A verbatim transcription of the listing below is required, without its pictures.

======== Supplied data

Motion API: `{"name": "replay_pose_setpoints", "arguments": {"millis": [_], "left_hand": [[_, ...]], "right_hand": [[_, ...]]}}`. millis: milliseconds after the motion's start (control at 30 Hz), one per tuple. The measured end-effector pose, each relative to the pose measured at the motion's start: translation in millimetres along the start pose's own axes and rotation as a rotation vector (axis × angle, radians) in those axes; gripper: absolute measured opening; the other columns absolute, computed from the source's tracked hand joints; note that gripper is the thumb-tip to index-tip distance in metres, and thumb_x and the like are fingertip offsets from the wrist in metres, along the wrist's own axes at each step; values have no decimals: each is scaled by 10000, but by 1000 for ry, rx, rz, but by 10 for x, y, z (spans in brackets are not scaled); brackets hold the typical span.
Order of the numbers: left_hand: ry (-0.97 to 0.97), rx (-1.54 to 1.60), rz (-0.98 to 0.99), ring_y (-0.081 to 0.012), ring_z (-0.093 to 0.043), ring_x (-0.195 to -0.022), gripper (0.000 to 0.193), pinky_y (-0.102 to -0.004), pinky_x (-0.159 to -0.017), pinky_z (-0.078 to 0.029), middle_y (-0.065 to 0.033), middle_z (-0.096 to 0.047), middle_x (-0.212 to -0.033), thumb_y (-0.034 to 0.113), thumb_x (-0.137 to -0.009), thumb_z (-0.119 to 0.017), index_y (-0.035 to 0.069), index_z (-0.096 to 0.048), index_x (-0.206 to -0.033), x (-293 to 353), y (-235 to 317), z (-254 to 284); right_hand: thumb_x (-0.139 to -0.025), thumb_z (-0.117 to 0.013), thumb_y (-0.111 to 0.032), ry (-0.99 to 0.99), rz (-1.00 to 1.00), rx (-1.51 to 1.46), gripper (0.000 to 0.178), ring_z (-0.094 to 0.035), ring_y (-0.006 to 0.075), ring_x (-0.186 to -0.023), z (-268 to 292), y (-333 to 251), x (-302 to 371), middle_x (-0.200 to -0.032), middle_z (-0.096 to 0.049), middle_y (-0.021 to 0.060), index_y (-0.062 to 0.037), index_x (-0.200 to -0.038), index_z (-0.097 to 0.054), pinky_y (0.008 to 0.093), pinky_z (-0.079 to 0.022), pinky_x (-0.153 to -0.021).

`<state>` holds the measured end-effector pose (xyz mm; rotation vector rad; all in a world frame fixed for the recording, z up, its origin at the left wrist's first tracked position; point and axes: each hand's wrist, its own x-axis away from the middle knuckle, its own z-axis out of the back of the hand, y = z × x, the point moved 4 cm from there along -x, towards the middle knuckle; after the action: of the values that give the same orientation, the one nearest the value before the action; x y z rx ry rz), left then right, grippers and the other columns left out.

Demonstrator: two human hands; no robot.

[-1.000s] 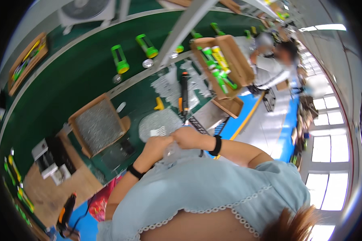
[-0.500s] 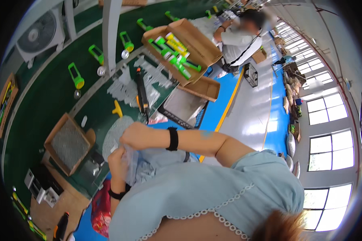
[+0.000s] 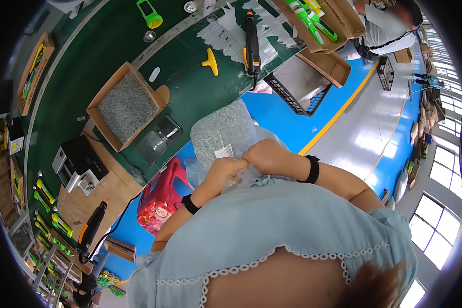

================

◆ Reply to the task ◆
Motion API: `{"name": "replay_pose_setpoints", "arguments": {"millis": [_], "left_hand": [[_, ...]], "right_hand": [[_, ...]]}}`. millis: milliseconds after the motion's start (control at 30 Hz), one per tuple. The measured end-effector pose, each relative to the pose measured at the motion's start: translation in millimetres along the start pose's own axes and rotation as a rotation vector (axis × angle, radians) in those axes; gripper: absolute measured opening; the other columns absolute, computed from the source's tracked hand joints; note that gripper is the thumb-tip to index-tip distance in metres, and thumb_x and the like are fingertip offsets from the wrist in metres, along the wrist's own axes at each step; values have no decimals: each is scaled by 10000, but by 1000 for ry, rx, rz, but by 10 for x, y, z (spans in brackets are not scaled); brackets hold the typical span.
Order of the numbers: left_hand: ry (-0.97 to 0.97), rx (-1.54 to 1.60), rz (-0.98 to 0.99), ring_y (-0.081 to 0.012), ring_z (-0.093 to 0.043), ring_x (-0.195 to -0.022), gripper (0.000 to 0.193), pinky_y (-0.102 to -0.004), pinky_x (-0.159 to -0.017), pinky_z (-0.078 to 0.029), middle_y (-0.065 to 0.033), middle_z (-0.096 to 0.047), middle_x (-0.212 to -0.033), thumb_y (-0.034 to 0.113), thumb_x (-0.137 to -0.009), thumb_z (-0.119 to 0.017), index_y (-0.035 to 0.069), index_z (-0.096 to 0.048), index_x (-0.206 to -0.033), x (-293 to 353), y (-235 to 317), z (-254 to 284); right_hand: thumb_x (-0.139 to -0.025), thumb_z (-0.117 to 0.013), thumb_y (-0.111 to 0.032), ry (-0.99 to 0.99), rz (-1.00 to 1.00), rx (-1.51 to 1.46), gripper (0.000 to 0.178), ring_z (-0.094 to 0.035), ring_y (-0.006 to 0.075), ring_x (-0.186 to -0.023), z (-268 to 292), y (-333 to 251), x (-302 to 371), middle_x (-0.200 to -0.032), middle_z (-0.096 to 0.049), middle_y (-0.021 to 0.060), index_y (-0.062 to 0.037), index_x (-0.200 to -0.038), index_z (-0.097 to 0.054), pinky_y (0.008 to 0.093), pinky_z (-0.079 to 0.022), pinky_x (-0.153 to -0.021).

`<state>` holds the measured end-effector pose (xyz mm; rotation vector rad; all in a world frame fixed for the recording, z up, its origin at the left wrist's first tracked position; point and axes: each hand's wrist, its own x-axis away from the middle knuckle, its own z-axis out of the back of the hand, y = z × x, the point moved 4 cm from there along -x, towards the middle knuckle; after the action: of the values that give the same orientation, the one nearest the value before the action; x y z rx ry rz), left then right, grippers and the other columns left out.

Demonstrator: two human hands; no robot.

[-1.000s] 
[-0.500s] 
[+0.000s] 

With this, the exercise has been completed.